Down to the last line, print the data that follows exactly, without its pictures.
:: Data ::
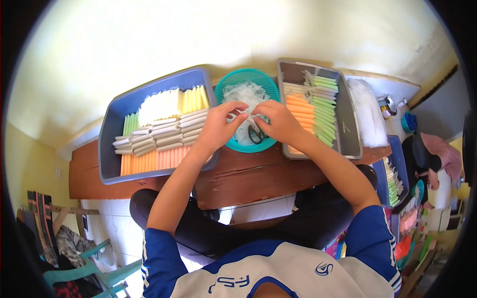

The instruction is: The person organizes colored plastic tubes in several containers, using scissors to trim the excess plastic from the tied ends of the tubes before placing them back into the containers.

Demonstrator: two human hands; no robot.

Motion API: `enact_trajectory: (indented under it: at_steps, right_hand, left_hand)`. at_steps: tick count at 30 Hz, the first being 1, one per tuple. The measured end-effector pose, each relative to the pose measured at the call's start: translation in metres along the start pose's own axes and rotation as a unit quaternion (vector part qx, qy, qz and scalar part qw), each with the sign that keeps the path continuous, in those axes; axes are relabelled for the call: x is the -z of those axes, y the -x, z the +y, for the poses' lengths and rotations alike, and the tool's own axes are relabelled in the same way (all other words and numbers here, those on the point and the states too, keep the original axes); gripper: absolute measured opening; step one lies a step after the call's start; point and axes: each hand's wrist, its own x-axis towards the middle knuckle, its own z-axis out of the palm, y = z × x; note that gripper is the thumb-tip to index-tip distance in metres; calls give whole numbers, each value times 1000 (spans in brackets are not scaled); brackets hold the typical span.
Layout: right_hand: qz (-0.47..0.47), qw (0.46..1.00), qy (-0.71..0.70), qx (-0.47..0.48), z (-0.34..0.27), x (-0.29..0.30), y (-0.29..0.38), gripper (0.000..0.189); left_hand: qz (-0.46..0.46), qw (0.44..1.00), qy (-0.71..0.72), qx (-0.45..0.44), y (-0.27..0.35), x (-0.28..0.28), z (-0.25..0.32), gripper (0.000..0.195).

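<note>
My left hand (224,121) and my right hand (277,121) hover over a round teal plastic basket (275,83), fingertips close together. Whether a thin piece of clear film is pinched between the fingers is too unclear to tell. The basket is heaped with clear plastic scraps (246,91). Black-handled scissors (255,136) show below my fingers, near the right thumb. To the left, a grey-blue tub (108,149) holds rows of filled plastic tubes in white, yellow, green, orange, pink and greyish colours. On the right, a grey tub (346,130) contains orange tubes (300,111) and green tubes (323,115).
The tubs and basket stand on a brown wooden table (238,182) against a pale wall. A bundle of clear plastic bags (367,115) lies beyond the right tub. Farther right, another person (436,156) sits near a blue tub (400,160). A green plastic chair (78,273) is at lower left.
</note>
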Motion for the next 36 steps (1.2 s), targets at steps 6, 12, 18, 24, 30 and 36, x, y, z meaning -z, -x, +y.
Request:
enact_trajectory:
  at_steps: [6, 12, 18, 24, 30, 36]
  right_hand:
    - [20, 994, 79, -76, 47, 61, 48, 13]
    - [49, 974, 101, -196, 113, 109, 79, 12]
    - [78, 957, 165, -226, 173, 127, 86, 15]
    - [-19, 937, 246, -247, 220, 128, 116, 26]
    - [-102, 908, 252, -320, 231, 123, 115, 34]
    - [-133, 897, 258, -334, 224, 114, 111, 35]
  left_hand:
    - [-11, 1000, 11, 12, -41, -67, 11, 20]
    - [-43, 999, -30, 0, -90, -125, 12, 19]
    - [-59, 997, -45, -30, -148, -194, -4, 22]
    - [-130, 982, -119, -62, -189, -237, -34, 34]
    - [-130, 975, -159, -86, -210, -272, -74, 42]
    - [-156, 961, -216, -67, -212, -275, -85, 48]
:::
Solution to this exercise
The instruction is: The person organizes colored plastic tubes in several containers, using scissors to trim the excess plastic from the tied ends of the tubes before placing them back into the containers.

Demonstrator: two human hands; no robot.

Motion API: `enact_trajectory: (indented under it: at_steps, right_hand, left_hand)`. at_steps: tick count at 30 Hz, the first being 1, one per tuple. The measured end-effector pose, each relative to the pose measured at the call's start: translation in metres along the start pose's own axes and rotation as a unit quaternion (vector part qx, qy, qz and scalar part qw), each with the sign that keeps the path continuous, in those axes; axes are relabelled for the call: x is the -z of those axes, y the -x, z the +y, for the poses' lengths and rotations alike, and the tool's own axes are relabelled in the same way (all other words and numbers here, those on the point and the states too, keep the original axes); gripper: absolute measured opening; step one lies a step after the call's start; point and axes: each hand's wrist, its own x-axis towards the middle knuckle, its own z-axis out of the palm, y = z × x; note that gripper is the thumb-tip to index-tip distance in metres; calls give whole numbers, each value times 1000 (spans in brackets are not scaled); brackets hold the typical span.
Layout: right_hand: qz (-0.47..0.47), qw (0.46..1.00), qy (-0.71..0.70), qx (-0.47..0.48), z (-0.34..0.27), x (-0.29..0.30), y (-0.29..0.38), gripper (0.000..0.189); left_hand: qz (-0.46..0.46), qw (0.44..1.00), qy (-0.71..0.72), qx (-0.45..0.44), y (-0.27..0.35), x (-0.28..0.28), z (-0.25..0.32), gripper (0.000..0.195).

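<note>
My left hand (224,121) and my right hand (277,121) hover over a round teal plastic basket (275,83), fingertips close together. Whether a thin piece of clear film is pinched between the fingers is too unclear to tell. The basket is heaped with clear plastic scraps (246,91). Black-handled scissors (255,136) show below my fingers, near the right thumb. To the left, a grey-blue tub (108,149) holds rows of filled plastic tubes in white, yellow, green, orange, pink and greyish colours. On the right, a grey tub (346,130) contains orange tubes (300,111) and green tubes (323,115).
The tubs and basket stand on a brown wooden table (238,182) against a pale wall. A bundle of clear plastic bags (367,115) lies beyond the right tub. Farther right, another person (436,156) sits near a blue tub (400,160). A green plastic chair (78,273) is at lower left.
</note>
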Motion for the next 36 steps (1.2 s), targets at steps 6, 12, 18, 24, 30 and 36, x, y, z meaning -z, -x, +y.
Request:
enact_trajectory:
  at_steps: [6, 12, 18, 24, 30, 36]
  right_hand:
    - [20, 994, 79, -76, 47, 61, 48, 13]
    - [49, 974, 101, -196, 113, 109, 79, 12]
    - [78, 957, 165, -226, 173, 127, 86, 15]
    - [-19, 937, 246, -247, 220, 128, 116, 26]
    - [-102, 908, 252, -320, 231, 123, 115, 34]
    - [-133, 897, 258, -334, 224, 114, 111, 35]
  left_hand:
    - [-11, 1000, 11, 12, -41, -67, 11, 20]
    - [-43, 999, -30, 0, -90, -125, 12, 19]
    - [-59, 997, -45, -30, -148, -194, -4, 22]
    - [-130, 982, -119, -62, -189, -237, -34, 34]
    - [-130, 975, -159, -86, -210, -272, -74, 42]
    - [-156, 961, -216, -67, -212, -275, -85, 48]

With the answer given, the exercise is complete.